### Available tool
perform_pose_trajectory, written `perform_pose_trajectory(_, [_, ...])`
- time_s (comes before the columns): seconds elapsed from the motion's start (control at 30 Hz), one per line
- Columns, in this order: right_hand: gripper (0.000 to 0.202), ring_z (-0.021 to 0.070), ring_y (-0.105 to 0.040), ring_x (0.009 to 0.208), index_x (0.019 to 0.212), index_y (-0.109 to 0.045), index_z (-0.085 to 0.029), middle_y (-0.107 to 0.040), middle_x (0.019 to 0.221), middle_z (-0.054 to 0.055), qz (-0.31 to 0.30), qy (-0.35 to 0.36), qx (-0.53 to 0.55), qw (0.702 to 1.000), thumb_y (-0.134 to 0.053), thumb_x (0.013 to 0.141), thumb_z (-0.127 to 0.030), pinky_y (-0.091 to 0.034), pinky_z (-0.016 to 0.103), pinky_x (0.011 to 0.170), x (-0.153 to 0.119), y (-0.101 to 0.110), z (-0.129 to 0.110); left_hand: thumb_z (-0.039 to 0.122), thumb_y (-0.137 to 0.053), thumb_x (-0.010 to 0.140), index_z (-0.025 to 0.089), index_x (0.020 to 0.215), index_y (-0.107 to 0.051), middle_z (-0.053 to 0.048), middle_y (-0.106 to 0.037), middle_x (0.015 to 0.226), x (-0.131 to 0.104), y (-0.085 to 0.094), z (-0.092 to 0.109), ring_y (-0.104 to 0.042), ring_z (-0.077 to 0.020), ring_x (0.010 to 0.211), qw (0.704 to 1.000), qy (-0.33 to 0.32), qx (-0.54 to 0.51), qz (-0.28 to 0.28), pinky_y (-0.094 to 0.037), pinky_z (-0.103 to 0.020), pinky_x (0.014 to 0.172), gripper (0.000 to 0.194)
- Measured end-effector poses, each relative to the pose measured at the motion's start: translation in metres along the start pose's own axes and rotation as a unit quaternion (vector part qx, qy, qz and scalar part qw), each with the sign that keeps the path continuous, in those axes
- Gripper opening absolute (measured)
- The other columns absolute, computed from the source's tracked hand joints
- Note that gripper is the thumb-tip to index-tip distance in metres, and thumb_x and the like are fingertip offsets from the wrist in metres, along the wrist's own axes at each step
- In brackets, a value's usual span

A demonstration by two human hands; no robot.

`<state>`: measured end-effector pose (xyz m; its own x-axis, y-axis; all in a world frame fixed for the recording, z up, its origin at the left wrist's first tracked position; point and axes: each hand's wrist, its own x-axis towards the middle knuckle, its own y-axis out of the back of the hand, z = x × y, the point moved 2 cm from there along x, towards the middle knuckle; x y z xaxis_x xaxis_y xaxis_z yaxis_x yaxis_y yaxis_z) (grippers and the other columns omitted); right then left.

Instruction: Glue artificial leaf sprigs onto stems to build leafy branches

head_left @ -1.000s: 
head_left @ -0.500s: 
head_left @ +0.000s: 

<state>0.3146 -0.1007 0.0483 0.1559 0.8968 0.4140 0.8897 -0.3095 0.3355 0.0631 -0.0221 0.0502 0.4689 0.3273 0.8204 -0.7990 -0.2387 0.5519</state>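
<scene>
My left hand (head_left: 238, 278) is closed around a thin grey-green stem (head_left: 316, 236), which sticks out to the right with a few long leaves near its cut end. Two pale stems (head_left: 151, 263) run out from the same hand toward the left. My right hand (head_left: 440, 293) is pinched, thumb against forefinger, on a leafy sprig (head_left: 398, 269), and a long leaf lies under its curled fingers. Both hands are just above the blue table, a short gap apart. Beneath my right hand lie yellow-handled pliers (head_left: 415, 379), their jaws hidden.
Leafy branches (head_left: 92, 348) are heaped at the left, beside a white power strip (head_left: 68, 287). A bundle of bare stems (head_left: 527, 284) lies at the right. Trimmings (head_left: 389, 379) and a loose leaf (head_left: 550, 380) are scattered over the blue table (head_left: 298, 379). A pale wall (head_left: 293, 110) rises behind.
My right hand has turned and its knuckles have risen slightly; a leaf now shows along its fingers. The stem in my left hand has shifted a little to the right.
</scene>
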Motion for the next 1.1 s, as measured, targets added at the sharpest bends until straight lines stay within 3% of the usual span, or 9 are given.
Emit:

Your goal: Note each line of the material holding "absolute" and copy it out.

Result of the exercise:
- Gripper opening absolute (measured)
- The other columns absolute, computed from the source's tracked hand joints

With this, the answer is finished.